**WORK TO BE COMPLETED**
The whole listing needs to be returned exactly as it appears.

**INFORMATION SUPPLIED**
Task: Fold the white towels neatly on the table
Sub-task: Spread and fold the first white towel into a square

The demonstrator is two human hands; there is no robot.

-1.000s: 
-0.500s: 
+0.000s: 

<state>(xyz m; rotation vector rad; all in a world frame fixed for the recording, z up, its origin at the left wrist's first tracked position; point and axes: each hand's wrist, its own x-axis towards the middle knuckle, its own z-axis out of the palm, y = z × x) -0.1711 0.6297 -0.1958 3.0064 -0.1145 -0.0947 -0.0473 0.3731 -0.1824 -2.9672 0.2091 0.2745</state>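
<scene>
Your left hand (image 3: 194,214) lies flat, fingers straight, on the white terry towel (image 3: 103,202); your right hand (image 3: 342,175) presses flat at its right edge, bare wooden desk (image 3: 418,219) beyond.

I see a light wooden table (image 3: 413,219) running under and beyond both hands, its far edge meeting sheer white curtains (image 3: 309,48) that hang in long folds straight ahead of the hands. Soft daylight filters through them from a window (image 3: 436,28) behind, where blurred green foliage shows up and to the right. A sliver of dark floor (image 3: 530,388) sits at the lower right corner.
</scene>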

**FINAL ANSWER**
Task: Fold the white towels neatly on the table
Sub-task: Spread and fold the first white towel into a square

The demonstrator is two human hands; there is no robot.

-1.000s: 
-0.500s: 
+0.000s: 

<state>(xyz m; rotation vector rad; all in a world frame fixed for the recording, z up, its origin at the left wrist's first tracked position; point and axes: each hand's wrist, its own x-axis towards the middle knuckle, its own z-axis out of the palm, y = z × x) -0.1711 0.6297 -0.1958 3.0064 -0.1145 -0.0947 -0.0473 0.3731 -0.1824 -2.9672 0.2091 0.2745</state>
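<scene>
Your left hand (image 3: 194,214) lies flat, fingers straight, on the white terry towel (image 3: 103,202); your right hand (image 3: 342,175) presses flat at its right edge, bare wooden desk (image 3: 418,219) beyond.

I see a light wooden table (image 3: 413,219) running under and beyond both hands, its far edge meeting sheer white curtains (image 3: 309,48) that hang in long folds straight ahead of the hands. Soft daylight filters through them from a window (image 3: 436,28) behind, where blurred green foliage shows up and to the right. A sliver of dark floor (image 3: 530,388) sits at the lower right corner.
</scene>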

That covers the exercise completely.